* WHAT TO WORK ON *
Copy all lines below containing "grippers".

* INFORMATION SHOWN *
========
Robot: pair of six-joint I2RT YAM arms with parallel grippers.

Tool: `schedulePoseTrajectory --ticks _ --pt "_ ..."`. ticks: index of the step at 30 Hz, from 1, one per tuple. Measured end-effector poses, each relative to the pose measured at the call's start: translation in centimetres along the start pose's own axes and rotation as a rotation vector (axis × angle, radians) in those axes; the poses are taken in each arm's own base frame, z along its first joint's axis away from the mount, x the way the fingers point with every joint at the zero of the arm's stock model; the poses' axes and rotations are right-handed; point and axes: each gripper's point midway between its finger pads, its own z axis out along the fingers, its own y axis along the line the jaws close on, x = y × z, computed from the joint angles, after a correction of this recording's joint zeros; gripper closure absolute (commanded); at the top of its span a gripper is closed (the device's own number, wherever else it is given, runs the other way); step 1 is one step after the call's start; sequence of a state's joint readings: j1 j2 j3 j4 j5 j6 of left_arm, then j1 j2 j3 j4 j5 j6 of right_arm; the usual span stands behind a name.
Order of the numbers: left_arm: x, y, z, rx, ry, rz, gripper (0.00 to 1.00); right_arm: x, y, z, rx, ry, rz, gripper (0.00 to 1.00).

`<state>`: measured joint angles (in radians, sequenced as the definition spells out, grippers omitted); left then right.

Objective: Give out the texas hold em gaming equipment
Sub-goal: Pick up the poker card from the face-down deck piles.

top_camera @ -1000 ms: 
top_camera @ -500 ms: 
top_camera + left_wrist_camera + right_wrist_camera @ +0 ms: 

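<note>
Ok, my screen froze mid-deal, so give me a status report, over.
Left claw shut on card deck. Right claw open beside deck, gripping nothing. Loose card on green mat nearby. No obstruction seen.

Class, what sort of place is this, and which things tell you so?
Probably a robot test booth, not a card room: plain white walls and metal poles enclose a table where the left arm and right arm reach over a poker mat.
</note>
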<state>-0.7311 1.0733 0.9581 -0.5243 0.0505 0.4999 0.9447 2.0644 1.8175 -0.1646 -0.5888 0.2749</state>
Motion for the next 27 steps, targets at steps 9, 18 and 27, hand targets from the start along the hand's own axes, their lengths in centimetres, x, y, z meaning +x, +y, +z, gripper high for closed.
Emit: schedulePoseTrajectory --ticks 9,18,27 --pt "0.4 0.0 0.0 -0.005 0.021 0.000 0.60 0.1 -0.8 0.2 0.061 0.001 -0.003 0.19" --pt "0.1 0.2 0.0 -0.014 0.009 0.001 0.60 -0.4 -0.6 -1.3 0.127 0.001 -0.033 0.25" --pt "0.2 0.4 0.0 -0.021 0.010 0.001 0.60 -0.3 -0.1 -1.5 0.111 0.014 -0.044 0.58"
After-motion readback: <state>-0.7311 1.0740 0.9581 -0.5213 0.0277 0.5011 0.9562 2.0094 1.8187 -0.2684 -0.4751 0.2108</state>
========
* RESPONSE AREA *
Robot: pair of six-joint I2RT YAM arms with parallel grippers.
`<state>`: measured joint angles (in radians, sequenced as the definition spells out, grippers omitted); left then right.

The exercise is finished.